First, I agree with Jeff when he says (slide 12) that:
In fact, every digital artifact is a programI've been pointing to the issues raised by the evolution of the Web from a document model to a programming environment for some time; I helped run a workshop at the Library of Congress on this problem last May. Some progress is being made in this area, for example see Dirk von Suchodoletz's paper at IDCC2013 on delivering emulations as a cloud service. However, Jeff fails to point out the problem faced, for example, by the Workflow4Ever project. No matter how faithful the emulator may be, almost all programs these days execute in a context of network services, which themselves execute in a context of network services, and so on ad infinitum. Simply preserving the bits and the ability to re-execute them is not enough if the network services the bits call on are no longer available, or return different results. So while emulation may be one important preservation strategy, it is far from a panacea. Every execution of an instance of the kind of digital artifact that readers commonly encounter, such as web pages, is now a unique experience, impossible to repeat or preserve with the fidelity Jeff envisages.
But there is a more fundamental problem with Jeff's presentation. It is exemplified by this quote from slide 41:
- Most so-called “archiving” efforts ignore preservation
- LOCKSS, Portico (journal archiving) offer no real preservation
- Internet Archive seems based on wishful thinking
It is completely untrue that LOCKSS, Portico and the Internet Archive "ignore preservation" and "reject emulation out-of-hand". Jeff would have been more accurate to say "I don't like the approaches of these archiving efforts". He would have been even more accurate had he said "I don't understand the approaches of these archiving efforts".
Jeff is asking "how best to do digital preservation?" He quotes an ALA definition (slide 5):
The goal of digital preservation is the accurate rendering of authenticated content over time.He doesn't understand that LOCKSS, Portico, the Internet Archive and others actually preserving stuff in the real world are facing a different question, "how can we use our limited resources to maximize the value delivered to future readers?"
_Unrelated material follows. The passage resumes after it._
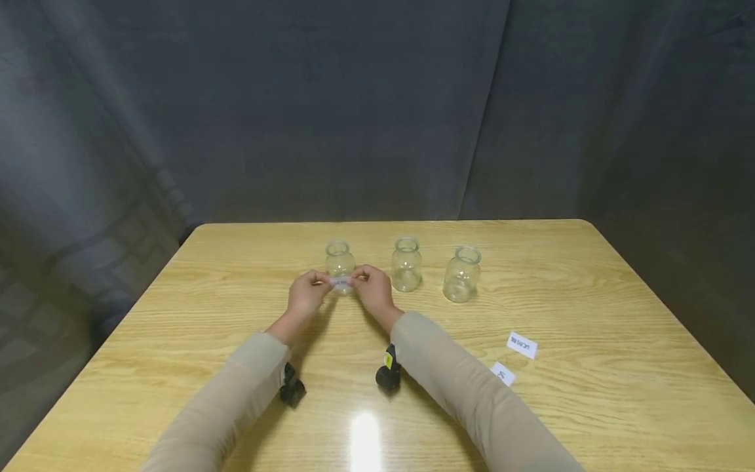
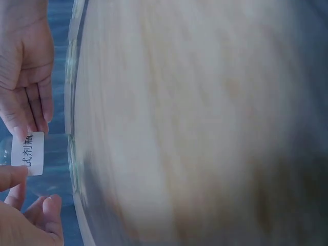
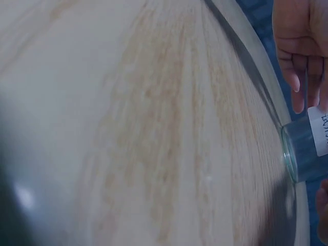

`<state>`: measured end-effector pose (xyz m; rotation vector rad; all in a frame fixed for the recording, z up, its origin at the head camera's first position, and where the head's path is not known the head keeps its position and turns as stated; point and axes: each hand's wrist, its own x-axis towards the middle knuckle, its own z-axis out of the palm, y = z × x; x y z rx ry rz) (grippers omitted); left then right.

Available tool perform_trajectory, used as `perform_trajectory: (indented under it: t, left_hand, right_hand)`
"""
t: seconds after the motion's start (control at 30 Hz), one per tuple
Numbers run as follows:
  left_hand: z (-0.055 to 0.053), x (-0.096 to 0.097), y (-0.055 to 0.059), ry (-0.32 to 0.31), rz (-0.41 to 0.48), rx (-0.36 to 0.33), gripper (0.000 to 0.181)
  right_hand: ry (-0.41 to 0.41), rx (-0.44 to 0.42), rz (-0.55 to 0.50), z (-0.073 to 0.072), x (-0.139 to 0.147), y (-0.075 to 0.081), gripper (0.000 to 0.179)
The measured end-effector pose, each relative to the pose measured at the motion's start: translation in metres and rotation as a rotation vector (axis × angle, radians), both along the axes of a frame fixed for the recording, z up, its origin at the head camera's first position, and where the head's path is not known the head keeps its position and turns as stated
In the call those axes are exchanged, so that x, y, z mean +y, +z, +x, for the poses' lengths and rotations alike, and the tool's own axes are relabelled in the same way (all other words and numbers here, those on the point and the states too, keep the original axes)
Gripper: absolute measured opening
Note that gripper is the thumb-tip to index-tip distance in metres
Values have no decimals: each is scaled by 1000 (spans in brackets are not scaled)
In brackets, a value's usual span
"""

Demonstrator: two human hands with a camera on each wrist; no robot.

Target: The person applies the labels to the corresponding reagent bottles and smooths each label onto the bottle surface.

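Note:
Three clear glass jars stand in a row. At the left jar (image 1: 338,252), both hands hold a small white label (image 1: 340,280) in front of the glass. My left hand (image 1: 307,295) pinches the label's left end; my right hand (image 1: 374,288) pinches its right end. Printed black characters show on the label (image 2: 35,154) in the left wrist view, where it overlaps the jar's side. The right wrist view catches the label (image 3: 320,130) only in part, along with the jar's base (image 3: 294,154) on the table.
To the right stand the middle jar (image 1: 406,265) and the right jar (image 1: 463,275). Two more printed labels lie nearer the front right, one label (image 1: 522,345) in full view, the other label (image 1: 503,373) partly behind the right sleeve. Dark curtains (image 1: 354,118) hang behind the wooden table (image 1: 590,393).

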<state>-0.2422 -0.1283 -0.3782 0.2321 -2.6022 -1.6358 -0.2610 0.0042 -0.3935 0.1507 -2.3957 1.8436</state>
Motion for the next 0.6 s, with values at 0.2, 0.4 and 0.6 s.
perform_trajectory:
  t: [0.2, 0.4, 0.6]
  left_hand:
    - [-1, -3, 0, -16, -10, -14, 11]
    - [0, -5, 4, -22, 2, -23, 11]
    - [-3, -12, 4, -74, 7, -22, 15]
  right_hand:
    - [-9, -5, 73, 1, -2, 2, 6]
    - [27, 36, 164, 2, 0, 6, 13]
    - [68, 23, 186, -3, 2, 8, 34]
In Jeff's ideal world, cost is an afterthought relegated to slides 46 and 47 out of 48:
- Perform serious cost and process analyses
- Based on viable technological approaches
Jeff approves of the approach taken by the KB (slide 41):
- KB may still be in the lead
- eDepot designed to address long-term preservation
- Using a two-pronged migration/emulation approach
- As regards migration, more than 8 years ago LOCKSS demonstrated and published the technique by which these archives can transparently migrate content on-access using HTTP's content negotiation capabilities. These allow a preservation system to detect that the reader's browser cannot render the format in which the content was preserved and create a temporary access copy in a format that it can render. More recently, Memento uses content negotiation to provide readers with uniform access to preserved Web content no matter where it is preserved. Thus if and when migration is appropriate, it will be available; the capability is now embedded in the infrastructure of the Web. This is precisely the strategy of preserving the original and creating "vernacular versions" that Jeff endorses early in his talk.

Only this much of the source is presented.